Effects of nitroglycerin and nifedipine on coronary and systemic hemodynamics during transient coronary artery occlusion.

作者信息

Kern M J, Deligonul U, Labovitz A, Gabliani G, Vandormael M, Kennedy H L

机构信息

Department of Cardiology, St. Louis University School of Medicine, MO.

出版信息

Am Heart J. 1988 Jun;115(6):1164-70. doi: 10.1016/0002-8703(88)90003-8.

Abstract

Nitroglycerin (NTG) and nifedipine (NIF) have the potential to augment coronary blood flow in addition to reducing peripheral determinants of myocardial oxygen demand as a synergistic protective mechanism during ischemia. To examine these effects, systemic and coronary hemodynamic responses were measured continuously before and during brief periods of myocardial ischemia induced by left anterior descending coronary balloon occlusion in 26 patients undergoing angioplasty (PTCA). Data were compared for two matched occlusion periods, one control and one "drug" occlusion. In 17 patients (NTG group), 200 micrograms of intracoronary NTG was given immediately before coronary occlusion.

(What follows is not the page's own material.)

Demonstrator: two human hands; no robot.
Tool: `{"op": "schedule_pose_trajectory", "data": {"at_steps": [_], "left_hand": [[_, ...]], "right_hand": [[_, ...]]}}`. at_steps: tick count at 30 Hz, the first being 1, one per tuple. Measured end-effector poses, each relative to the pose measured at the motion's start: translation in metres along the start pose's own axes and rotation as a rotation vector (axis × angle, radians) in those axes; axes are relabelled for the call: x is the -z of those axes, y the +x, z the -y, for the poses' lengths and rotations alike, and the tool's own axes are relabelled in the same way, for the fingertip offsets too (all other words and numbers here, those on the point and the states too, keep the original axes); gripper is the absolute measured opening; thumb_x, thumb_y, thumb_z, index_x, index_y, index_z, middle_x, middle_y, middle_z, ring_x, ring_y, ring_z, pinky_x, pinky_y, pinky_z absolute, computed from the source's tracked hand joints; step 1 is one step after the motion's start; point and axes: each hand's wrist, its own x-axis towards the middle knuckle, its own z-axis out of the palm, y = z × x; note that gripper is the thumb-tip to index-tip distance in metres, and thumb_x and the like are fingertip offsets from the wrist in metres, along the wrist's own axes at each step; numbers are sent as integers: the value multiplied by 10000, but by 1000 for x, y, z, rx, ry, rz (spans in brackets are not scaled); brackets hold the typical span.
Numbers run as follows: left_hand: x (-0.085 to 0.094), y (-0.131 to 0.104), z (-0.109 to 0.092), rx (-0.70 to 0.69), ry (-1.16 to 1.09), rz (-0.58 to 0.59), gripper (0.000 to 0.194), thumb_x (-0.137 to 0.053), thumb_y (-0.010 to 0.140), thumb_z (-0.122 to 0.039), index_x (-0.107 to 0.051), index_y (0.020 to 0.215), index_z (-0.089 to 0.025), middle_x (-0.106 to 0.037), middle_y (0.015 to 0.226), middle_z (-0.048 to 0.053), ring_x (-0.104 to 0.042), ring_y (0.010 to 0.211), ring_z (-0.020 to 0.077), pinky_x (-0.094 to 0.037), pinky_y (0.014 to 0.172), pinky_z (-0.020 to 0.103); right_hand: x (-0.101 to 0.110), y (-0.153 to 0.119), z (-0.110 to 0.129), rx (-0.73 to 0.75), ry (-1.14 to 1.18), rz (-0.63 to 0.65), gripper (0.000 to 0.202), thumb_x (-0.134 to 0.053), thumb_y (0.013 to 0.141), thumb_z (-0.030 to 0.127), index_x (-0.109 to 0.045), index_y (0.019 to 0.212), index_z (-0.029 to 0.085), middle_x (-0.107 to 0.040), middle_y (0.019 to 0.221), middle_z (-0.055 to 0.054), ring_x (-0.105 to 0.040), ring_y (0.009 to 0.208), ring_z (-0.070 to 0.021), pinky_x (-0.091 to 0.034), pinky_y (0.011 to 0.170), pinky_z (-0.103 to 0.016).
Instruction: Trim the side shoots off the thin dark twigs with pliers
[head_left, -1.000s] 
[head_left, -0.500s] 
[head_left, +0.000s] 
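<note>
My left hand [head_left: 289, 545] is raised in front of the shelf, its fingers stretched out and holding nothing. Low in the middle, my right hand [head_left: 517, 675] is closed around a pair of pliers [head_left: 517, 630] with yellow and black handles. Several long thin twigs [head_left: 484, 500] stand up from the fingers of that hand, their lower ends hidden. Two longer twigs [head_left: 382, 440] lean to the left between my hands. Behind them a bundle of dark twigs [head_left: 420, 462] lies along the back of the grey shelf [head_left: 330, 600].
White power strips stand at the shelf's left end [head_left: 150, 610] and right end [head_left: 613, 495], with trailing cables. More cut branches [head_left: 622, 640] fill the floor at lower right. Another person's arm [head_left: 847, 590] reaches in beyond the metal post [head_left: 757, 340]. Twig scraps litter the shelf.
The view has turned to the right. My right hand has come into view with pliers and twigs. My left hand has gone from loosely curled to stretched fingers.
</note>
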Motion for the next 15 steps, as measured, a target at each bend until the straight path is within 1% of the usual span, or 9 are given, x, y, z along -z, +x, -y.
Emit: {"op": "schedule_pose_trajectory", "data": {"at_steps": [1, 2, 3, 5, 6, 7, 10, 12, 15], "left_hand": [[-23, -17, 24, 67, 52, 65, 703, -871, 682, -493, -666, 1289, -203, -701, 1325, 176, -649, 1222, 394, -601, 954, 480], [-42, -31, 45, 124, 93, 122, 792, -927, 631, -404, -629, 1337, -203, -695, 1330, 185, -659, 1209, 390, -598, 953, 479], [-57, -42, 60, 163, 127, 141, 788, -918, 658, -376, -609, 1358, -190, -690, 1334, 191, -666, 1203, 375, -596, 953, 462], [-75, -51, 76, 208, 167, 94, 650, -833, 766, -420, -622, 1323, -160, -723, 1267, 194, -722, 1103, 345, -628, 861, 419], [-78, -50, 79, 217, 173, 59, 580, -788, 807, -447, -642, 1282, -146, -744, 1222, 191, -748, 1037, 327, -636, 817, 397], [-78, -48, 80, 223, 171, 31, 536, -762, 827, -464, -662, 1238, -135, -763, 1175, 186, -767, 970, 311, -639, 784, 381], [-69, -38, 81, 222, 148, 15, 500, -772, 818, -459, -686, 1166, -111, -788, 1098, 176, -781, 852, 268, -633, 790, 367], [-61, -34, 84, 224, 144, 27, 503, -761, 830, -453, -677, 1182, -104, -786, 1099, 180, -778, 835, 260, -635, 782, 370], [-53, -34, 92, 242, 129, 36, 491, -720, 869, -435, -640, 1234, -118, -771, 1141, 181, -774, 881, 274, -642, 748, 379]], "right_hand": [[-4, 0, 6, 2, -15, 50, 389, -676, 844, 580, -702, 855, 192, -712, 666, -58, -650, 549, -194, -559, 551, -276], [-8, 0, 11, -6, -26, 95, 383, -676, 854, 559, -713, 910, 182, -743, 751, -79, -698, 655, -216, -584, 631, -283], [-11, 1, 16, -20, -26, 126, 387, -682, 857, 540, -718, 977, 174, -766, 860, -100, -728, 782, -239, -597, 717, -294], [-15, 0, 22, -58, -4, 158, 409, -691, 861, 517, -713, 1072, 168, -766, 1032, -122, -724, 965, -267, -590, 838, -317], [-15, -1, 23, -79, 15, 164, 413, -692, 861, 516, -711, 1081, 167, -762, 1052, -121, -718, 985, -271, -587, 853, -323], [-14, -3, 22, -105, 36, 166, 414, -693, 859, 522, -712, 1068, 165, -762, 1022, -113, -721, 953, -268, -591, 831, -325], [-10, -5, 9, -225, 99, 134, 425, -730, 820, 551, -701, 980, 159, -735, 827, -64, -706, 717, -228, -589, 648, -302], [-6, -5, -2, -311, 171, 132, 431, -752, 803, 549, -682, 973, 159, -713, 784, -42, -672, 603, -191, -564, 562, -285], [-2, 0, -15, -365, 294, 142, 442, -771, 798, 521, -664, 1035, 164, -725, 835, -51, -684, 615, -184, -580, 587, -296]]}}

In nine patients (NIF group), 10 mg of sublingual NIF was given 15 minutes before the "drug" occlusion. NTG significantly but transiently reduced mean arterial pressure (91 +/- 11 to 82 +/- 15 mm Hg, p less than 0.05) and augmented basal coronary blood flow (95 +/- 38 to 127 +/- 54 ml/min, p less than 0.05) but did not alter great vein blood flow (59 +/- 29 vs 61 +/- 29 ml/min) or coronary occlusion pressure (25 +/- 7 to 24 +/- 7 mm Hg) during ischemia. NIF significantly reduced systolic, diastolic, and mean arterial pressure (119 +/- 21 to 95 +/- 8 mm Hg, p less than 0.001) and heart rate-pressure product from control. NIF maintained basal great vein blood flow (125 +/- 41 to 106 +/- 57 ml/min) during reduced myocardial oxygen demand, but did not affect great vein blood flow (73 +/- 29 to 79 +/- 37 ml/min) or coronary occlusion pressures during ischemia.(ABSTRACT TRUNCATED AT 250 WORDS)

摘要

硝酸甘油(NTG)和硝苯地平(NIF)除了通过降低心肌需氧量的外周决定因素作为缺血期间的协同保护机制外,还有增加冠状动脉血流量的潜力。为了研究这些作用,对26例接受血管成形术(PTCA)的患者在左前降支冠状动脉球囊闭塞诱导的短暂心肌缺血前后连续测量全身和冠状动脉血流动力学反应。比较了两个匹配的闭塞期的数据,一个为对照期,一个为“药物”闭塞期。17例患者(NTG组)在冠状动脉闭塞前立即给予200微克冠状动脉内NTG。9例患者(NIF组)在“药物”闭塞前15分钟给予10毫克舌下NIF。NTG显著但短暂地降低了平均动脉压(从91±11降至82±15毫米汞柱,p<0.05),并增加了基础冠状动脉血流量(从95±38增至127±54毫升/分钟,p<0.05),但在缺血期间未改变大静脉血流量(59±29对61±29毫升/分钟)或冠状动脉闭塞压(25±7至24±7毫米汞柱)。NIF显著降低了收缩压、舒张压和平均动脉压(从119±21降至95±8毫米汞柱,p<0.001)以及与对照相比的心率-血压乘积。NIF在心肌需氧量降低期间维持基础大静脉血流量(125±41至106±57毫升/分钟),但在缺血期间不影响大静脉血流量(73±29至79±37毫升/分钟)或冠状动脉闭塞压。(摘要截断于250字)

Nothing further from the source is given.